-- Work to complete --
Images excluded, reproduce each line of the records exactly as it stands.

[Stored items from a collection]
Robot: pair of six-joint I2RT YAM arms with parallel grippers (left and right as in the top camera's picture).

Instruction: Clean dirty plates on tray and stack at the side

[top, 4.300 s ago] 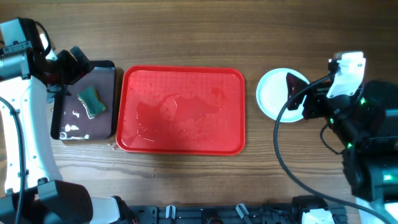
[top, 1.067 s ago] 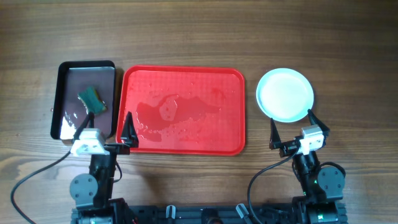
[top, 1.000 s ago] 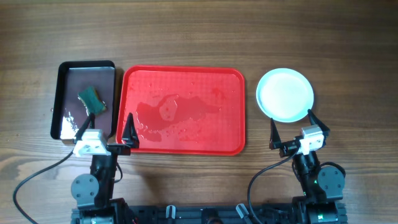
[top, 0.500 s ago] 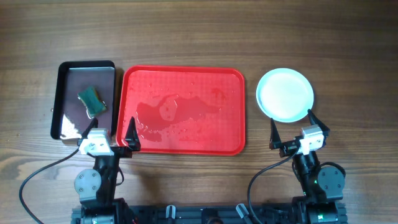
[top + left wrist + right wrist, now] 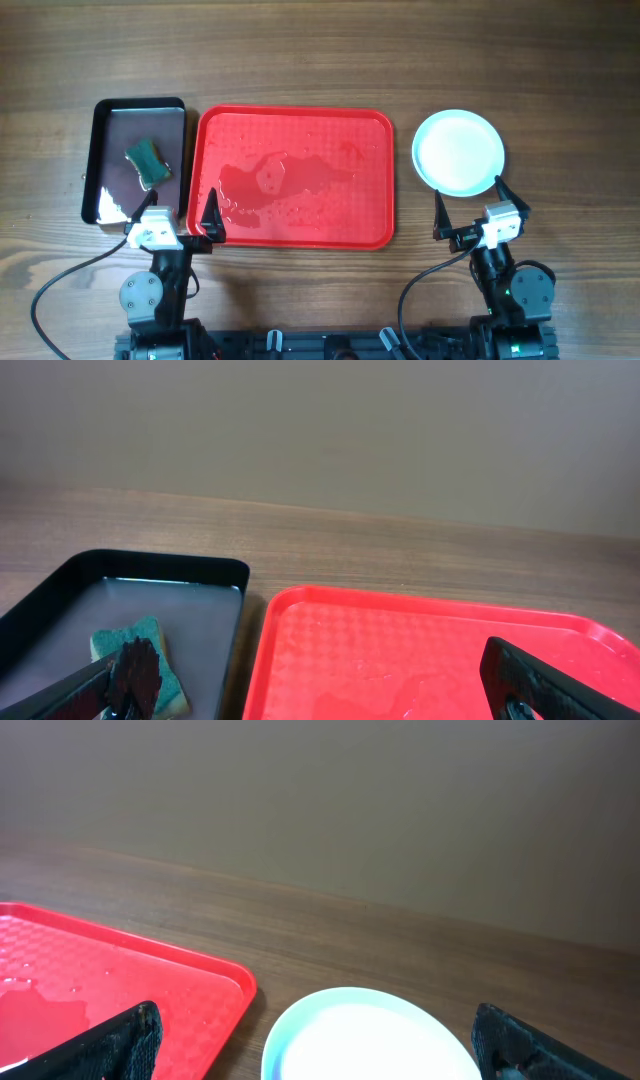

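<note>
- The large red rectangular plastic tray (image 5: 350, 215) lies at the centre of the brown wooden table (image 5: 300, 50), its pebbled floor glistening with a film of water.
- The round pale mint-white plates (image 5: 459, 151) sit on the wood just right of the red tray, apart from its rim. From above they read as a single disc with a plain pale top face, and how many are stacked cannot be told.
- A smaller narrow black tray (image 5: 110, 130) lies just left of the red one, wet inside, with a green sponge (image 5: 148, 163) resting near its middle.
- The left gripper (image 5: 172, 215) hangs at the near edge of the two trays with its fingers spread wide, one over the black tray and one over the red tray's near left corner, gripping nothing.
- The right gripper (image 5: 470, 210) hangs at the near edge of the plates, its jaws also wide apart and empty.
</note>
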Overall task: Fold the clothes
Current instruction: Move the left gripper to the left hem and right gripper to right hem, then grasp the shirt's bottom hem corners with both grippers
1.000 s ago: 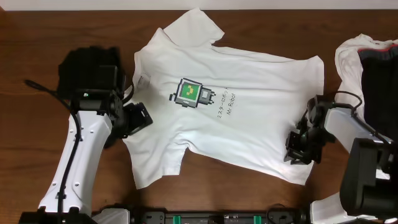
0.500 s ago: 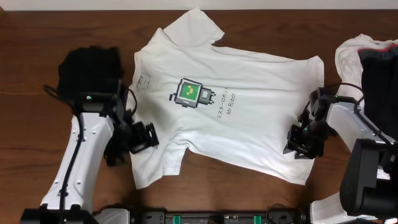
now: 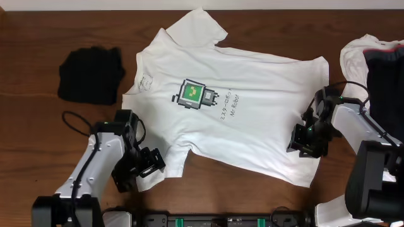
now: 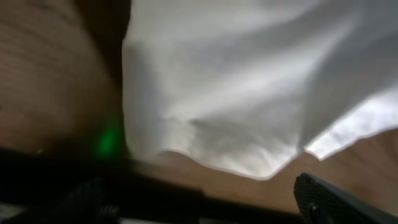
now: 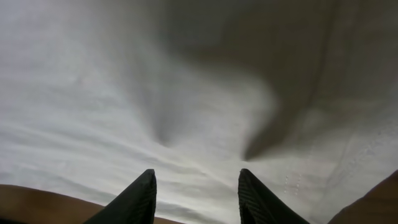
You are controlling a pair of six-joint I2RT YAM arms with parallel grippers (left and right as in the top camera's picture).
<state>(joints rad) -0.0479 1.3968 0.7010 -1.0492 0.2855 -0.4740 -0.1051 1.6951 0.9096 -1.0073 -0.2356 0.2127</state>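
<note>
Four garments lie on the wooden worktop [image 3: 38,139]. One white T-shirt [image 3: 265,126] is spread flat in the middle, collar toward the left and hem toward the right. One sleeve points to the far edge and the other to the near edge. It carries one green-and-grey pixel-robot print [image 3: 192,94], with one line of small text [image 3: 227,106] just beside it, and a neck label [image 3: 146,81] shows at the collar. One black garment [image 3: 90,74] sits bunched to the left, well apart from the T-shirt. At the right edge a second white garment [image 3: 353,53] lies with one dark garment [image 3: 385,75] on top of it.

Two arms are in view, each with one gripper. The left gripper [image 3: 150,165] is low at the outer edge of the near sleeve. Its jaws are spread wide and hold nothing. In the left wrist view the sleeve's hem [image 4: 236,93] hangs just ahead of one dark finger [image 4: 329,199], and a green glow [image 4: 109,142] falls on the wood beside it.

The right gripper [image 3: 302,144] sits on the T-shirt near its hem, toward the near corner. In the right wrist view its two fingertips [image 5: 138,199] stand apart over rumpled white cloth [image 5: 124,93], and no fold is pinched between them.
</note>
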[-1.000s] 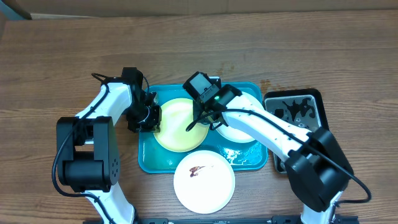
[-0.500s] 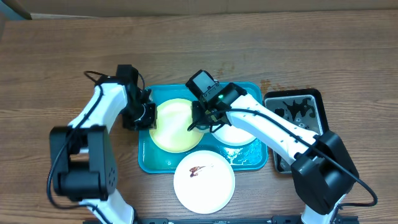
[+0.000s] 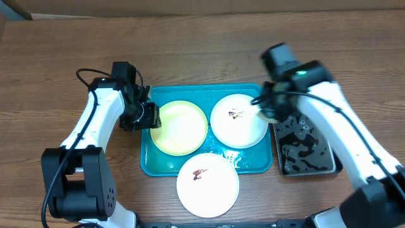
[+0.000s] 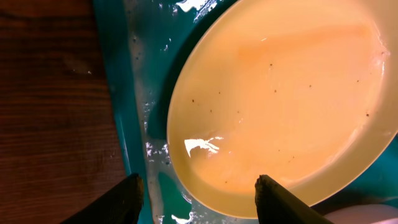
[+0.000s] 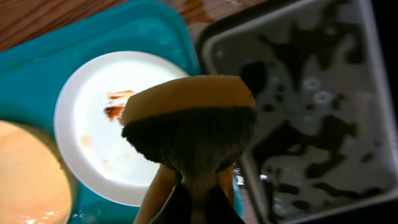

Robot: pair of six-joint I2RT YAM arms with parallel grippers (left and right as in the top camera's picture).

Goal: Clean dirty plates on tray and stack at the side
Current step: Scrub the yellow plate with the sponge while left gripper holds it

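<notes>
Overhead, my left arm bends in from the bench's left side, and my left pincer (image 3: 150, 116) stands wide at the left rim of the pale yellow-green plate (image 3: 181, 126). That plate lies wet and glossy in the left half of the turquoise tray (image 3: 149, 163). My right pincer (image 3: 268, 111) clamps a sponge (image 5: 189, 115) above the tray's right edge. A smeared white plate (image 3: 239, 120) lies in the tray's right half, and a second white plate (image 3: 207, 183), also smeared, overlaps its front rim.

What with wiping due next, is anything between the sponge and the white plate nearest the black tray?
Nothing visible. The right gripper holds the sponge over that plate's right edge; its smear lies bare.
</notes>
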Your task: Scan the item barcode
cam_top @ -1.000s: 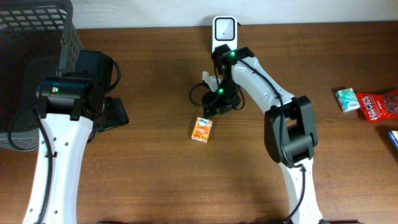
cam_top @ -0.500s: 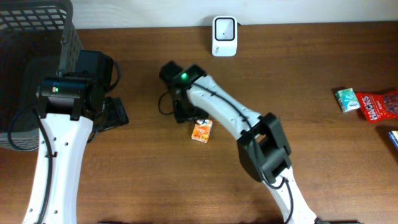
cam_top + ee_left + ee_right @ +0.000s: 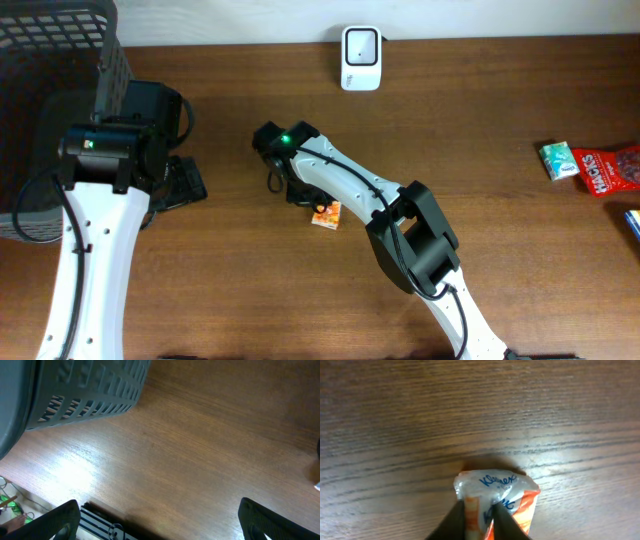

-- Reply --
Robot: pair of six-joint I2RT YAM arms with parallel grippers (left and right as in the top camera's picture).

Instruction: Clean dirty plates on tray and stack at the side

[top, 4.300 s ago] 
[top, 1.067 s ago] 
[top, 1.000 s ago] 
[top, 0.500 s ago] 
[top + left wrist + right wrist, now] 

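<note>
- The large red rectangular plastic tray (image 5: 350, 215) lies at the centre of the brown wooden table (image 5: 300, 50), its pebbled floor glistening with a film of water.
- The round pale mint-white plates (image 5: 459, 151) sit on the wood just right of the red tray, apart from its rim. From above they read as a single disc with a plain pale top face, and how many are stacked cannot be told.
- A smaller narrow black tray (image 5: 110, 130) lies just left of the red one, wet inside, with a green sponge (image 5: 148, 163) resting near its middle.
- The left gripper (image 5: 172, 215) hangs at the near edge of the two trays with its fingers spread wide, one over the black tray and one over the red tray's near left corner, gripping nothing.
- The right gripper (image 5: 470, 210) hangs at the near edge of the plates, its jaws also wide apart and empty.
</note>
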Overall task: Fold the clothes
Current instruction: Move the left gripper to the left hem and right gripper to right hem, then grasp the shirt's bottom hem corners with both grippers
1.000 s ago: 
0.500 s ago: 
now: 
now: 
now: 
You are controlling a pair of six-joint I2RT YAM arms with parallel grippers (left and right as in the top camera's picture).
<state>(joints rad) -0.0479 1.3968 0.7010 -1.0492 0.2855 -0.4740 -0.1051 1.6951 0.9096 -1.0073 -0.2356 0.2127</state>
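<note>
Four garments lie on the wooden worktop [image 3: 38,139]. One white T-shirt [image 3: 265,126] is spread flat in the middle, collar toward the left and hem toward the right. One sleeve points to the far edge and the other to the near edge. It carries one green-and-grey pixel-robot print [image 3: 192,94], with one line of small text [image 3: 227,106] just beside it, and a neck label [image 3: 146,81] shows at the collar. One black garment [image 3: 90,74] sits bunched to the left, well apart from the T-shirt. At the right edge a second white garment [image 3: 353,53] lies with one dark garment [image 3: 385,75] on top of it.

Two arms are in view, each with one gripper. The left gripper [image 3: 150,165] is low at the outer edge of the near sleeve. Its jaws are spread wide and hold nothing. In the left wrist view the sleeve's hem [image 4: 236,93] hangs just ahead of one dark finger [image 4: 329,199], and a green glow [image 4: 109,142] falls on the wood beside it.

The right gripper [image 3: 302,144] sits on the T-shirt near its hem, toward the near corner. In the right wrist view its two fingertips [image 5: 138,199] stand apart over rumpled white cloth [image 5: 124,93], and no fold is pinched between them.
</note>
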[-1.000s] 
[-0.500s] 
[+0.000s] 
[+0.000s] 
[+0.000s] 

Robot: pair of six-joint I2RT YAM arms with parallel grippers (left and right as in the top camera's picture).

Goal: Clean dirty plates on tray and stack at the side
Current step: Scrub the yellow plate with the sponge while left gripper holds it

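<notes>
Overhead, my left arm bends in from the bench's left side, and my left pincer (image 3: 150, 116) stands wide at the left rim of the pale yellow-green plate (image 3: 181, 126). That plate lies wet and glossy in the left half of the turquoise tray (image 3: 149, 163). My right pincer (image 3: 268, 111) clamps a sponge (image 5: 189, 115) above the tray's right edge. A smeared white plate (image 3: 239, 120) lies in the tray's right half, and a second white plate (image 3: 207, 183), also smeared, overlaps its front rim.

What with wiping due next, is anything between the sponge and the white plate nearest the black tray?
Nothing visible. The right gripper holds the sponge over that plate's right edge; its smear lies bare.
</notes>
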Your task: Scan the item barcode
cam_top @ -1.000s: 
cam_top @ -0.500s: 
cam_top + ee_left + ee_right @ +0.000s: 

The exercise is now finished.